(Dataset entries)
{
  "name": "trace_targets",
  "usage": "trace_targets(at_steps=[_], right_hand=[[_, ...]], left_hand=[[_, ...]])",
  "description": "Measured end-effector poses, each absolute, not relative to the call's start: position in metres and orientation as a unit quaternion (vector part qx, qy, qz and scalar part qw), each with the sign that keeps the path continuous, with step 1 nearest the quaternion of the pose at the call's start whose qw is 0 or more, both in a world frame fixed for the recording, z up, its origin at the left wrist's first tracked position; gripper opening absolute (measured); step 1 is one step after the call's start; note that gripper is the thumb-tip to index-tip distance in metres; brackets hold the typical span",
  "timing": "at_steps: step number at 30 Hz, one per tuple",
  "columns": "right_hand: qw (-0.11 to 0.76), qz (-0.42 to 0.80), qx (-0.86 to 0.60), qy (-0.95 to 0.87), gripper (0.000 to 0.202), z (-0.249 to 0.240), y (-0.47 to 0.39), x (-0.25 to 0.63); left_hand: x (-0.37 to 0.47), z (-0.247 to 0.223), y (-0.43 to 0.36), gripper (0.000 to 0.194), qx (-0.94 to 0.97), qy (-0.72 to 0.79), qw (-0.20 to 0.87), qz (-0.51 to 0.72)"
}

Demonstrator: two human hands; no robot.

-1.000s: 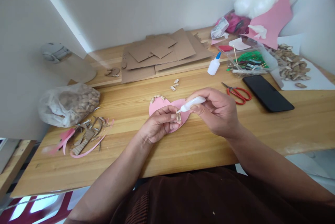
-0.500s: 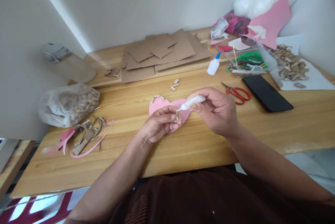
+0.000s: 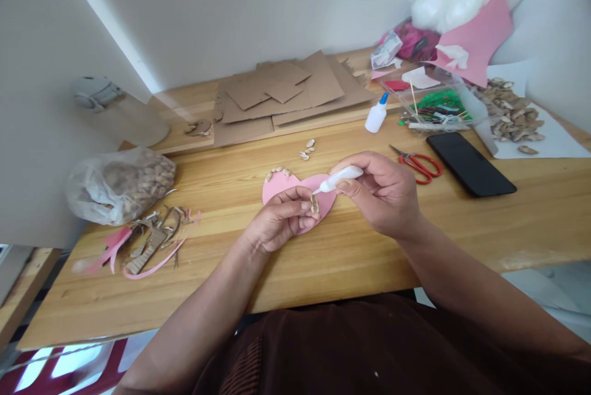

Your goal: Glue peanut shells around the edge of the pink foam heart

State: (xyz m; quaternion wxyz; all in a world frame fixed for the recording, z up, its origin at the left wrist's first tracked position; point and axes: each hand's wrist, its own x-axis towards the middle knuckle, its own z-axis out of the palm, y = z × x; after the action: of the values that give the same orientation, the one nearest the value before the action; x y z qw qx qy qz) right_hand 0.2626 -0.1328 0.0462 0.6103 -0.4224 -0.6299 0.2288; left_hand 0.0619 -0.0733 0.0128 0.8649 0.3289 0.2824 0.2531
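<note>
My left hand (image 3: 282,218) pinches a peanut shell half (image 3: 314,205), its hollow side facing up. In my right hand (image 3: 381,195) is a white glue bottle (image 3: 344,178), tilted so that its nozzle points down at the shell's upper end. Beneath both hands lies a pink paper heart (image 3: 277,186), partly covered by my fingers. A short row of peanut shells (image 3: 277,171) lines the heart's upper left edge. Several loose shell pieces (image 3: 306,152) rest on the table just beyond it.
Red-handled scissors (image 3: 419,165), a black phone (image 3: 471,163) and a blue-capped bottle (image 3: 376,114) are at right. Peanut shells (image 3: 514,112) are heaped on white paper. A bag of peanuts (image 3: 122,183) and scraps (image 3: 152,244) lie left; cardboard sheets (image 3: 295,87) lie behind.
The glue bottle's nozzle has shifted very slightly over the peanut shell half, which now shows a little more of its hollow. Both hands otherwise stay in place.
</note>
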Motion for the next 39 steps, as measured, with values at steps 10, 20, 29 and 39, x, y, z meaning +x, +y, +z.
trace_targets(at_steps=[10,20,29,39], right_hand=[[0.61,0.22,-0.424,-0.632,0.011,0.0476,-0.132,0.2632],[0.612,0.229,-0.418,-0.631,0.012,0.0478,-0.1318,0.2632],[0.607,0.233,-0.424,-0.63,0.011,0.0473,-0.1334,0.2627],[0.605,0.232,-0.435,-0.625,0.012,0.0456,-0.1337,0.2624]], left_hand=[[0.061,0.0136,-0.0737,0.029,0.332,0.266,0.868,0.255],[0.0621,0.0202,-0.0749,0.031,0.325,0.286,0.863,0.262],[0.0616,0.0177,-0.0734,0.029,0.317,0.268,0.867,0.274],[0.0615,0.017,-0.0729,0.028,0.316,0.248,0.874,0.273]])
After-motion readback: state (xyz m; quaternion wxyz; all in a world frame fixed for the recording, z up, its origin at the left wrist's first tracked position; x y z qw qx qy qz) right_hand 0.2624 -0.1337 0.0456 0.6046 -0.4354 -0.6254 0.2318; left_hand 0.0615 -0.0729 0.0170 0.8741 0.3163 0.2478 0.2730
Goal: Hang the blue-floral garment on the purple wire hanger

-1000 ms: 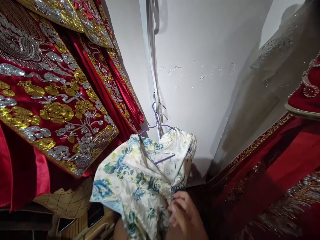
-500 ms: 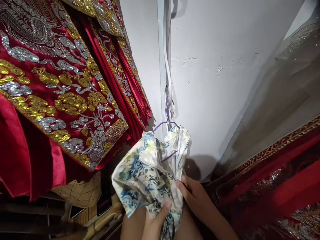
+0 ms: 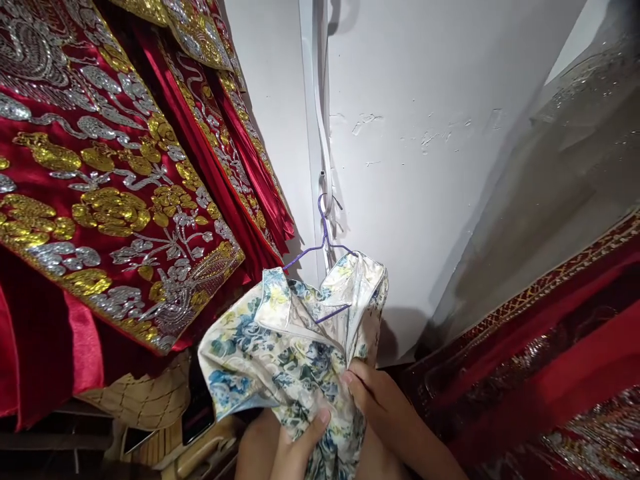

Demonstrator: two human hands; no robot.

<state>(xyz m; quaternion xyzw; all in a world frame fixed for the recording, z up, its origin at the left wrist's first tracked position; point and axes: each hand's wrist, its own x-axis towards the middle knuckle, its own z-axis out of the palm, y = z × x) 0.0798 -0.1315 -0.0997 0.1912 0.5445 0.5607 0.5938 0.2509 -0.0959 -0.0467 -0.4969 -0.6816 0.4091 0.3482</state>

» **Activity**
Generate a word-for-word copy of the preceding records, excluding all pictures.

» **Result for this task**
{
  "name": "trace_targets",
  "usage": "trace_targets(at_steps=[_], right_hand=[[_, ...]], left_hand=[[_, ...]])",
  "description": "Measured end-effector poses, each absolute, not relative to the call's start: position in metres and orientation as a unit quaternion (vector part qx, qy, qz and scalar part qw), each with the sign that keeps the path continuous, with step 1 nearest the quaternion of the pose at the call's start whose qw is 0 or more, both in a world frame fixed for the recording, z up, its origin at the left wrist's first tracked position; gripper opening absolute (measured); step 1 is one step after the call's start; note that gripper is the thumb-tip to index-tip distance in metres; brackets hold the typical span",
  "timing": "at_steps: step number at 30 Hz, one per tuple",
  "columns": "right_hand: qw (-0.11 to 0.76), qz (-0.42 to 0.80), qx (-0.86 to 0.60), qy (-0.95 to 0.87), gripper (0.000 to 0.202), z (-0.249 to 0.240), y (-0.47 to 0.39), x (-0.25 to 0.63); left_hand: x (-0.37 to 0.47), z (-0.247 to 0.223), y (-0.43 to 0.36), gripper (0.000 to 0.194), qx (-0.94 to 0.97), qy (-0.72 to 0.79), qw (-0.20 to 0.87), qz (-0.51 to 0.72)"
}

Demonstrator: two human hands; no robot.

-1.000s: 
-0.500s: 
+0.000s: 

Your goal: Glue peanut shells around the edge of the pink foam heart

State: (xyz m; quaternion wxyz; all in a world frame fixed for the recording, z up, its origin at the left wrist's first tracked position; point and axes: each hand's wrist, its own x-axis towards the middle knuckle, its own z-axis out of the palm, y = z × x; after the action: of the values that give the same orientation, the one nearest the value before the action; x y z qw qx qy qz) right_hand 0.2626 -0.1328 0.0462 0.6103 -0.4224 -0.6299 0.2288; left_hand 0.0619 -0.0733 0.0128 0.8649 0.3289 0.2824 0.2531
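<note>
My left hand (image 3: 282,218) pinches a peanut shell half (image 3: 314,205), its hollow side facing up. In my right hand (image 3: 381,195) is a white glue bottle (image 3: 344,178), tilted so that its nozzle points down at the shell's upper end. Beneath both hands lies a pink paper heart (image 3: 277,186), partly covered by my fingers. A short row of peanut shells (image 3: 277,171) lines the heart's upper left edge. Several loose shell pieces (image 3: 306,152) rest on the table just beyond it.
Red-handled scissors (image 3: 419,165), a black phone (image 3: 471,163) and a blue-capped bottle (image 3: 376,114) are at right. Peanut shells (image 3: 514,112) are heaped on white paper. A bag of peanuts (image 3: 122,183) and scraps (image 3: 152,244) lie left; cardboard sheets (image 3: 295,87) lie behind.
The glue bottle's nozzle has shifted very slightly over the peanut shell half, which now shows a little more of its hollow. Both hands otherwise stay in place.
</note>
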Motion for the next 39 steps, as measured, with values at steps 10, 20, 29 and 39, x, y, z meaning +x, +y, +z.
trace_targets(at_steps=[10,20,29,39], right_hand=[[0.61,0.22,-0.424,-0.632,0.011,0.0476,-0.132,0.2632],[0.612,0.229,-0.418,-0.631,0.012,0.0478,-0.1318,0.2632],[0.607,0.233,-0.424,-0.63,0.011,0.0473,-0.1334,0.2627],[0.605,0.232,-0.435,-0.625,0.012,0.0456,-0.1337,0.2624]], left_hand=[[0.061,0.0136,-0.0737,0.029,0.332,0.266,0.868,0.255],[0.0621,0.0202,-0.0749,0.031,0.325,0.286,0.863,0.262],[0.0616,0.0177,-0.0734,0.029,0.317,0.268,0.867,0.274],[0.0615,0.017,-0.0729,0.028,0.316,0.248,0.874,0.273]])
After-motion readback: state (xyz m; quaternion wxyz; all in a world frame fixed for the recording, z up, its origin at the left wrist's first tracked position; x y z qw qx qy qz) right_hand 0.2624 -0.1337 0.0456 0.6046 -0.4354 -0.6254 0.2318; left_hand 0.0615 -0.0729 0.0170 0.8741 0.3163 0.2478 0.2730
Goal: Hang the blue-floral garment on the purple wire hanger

-1000 ms: 
-500 ms: 
+0 ms: 

Demonstrator: two human hands; no robot.

<state>(xyz m; quaternion xyzw; all in a world frame fixed for the recording, z up, its origin at the left wrist's first tracked position; point and axes: each hand's wrist, its own x-axis towards the middle knuckle, its own z-axis out of the palm, y = z × x) 0.0798 -0.1315 -0.0997 0.1912 0.5445 0.5607 0.5938 0.2509 -0.0959 -0.0467 -0.4969 -0.6816 0.4091 0.3482</state>

With that, the exercise is complete.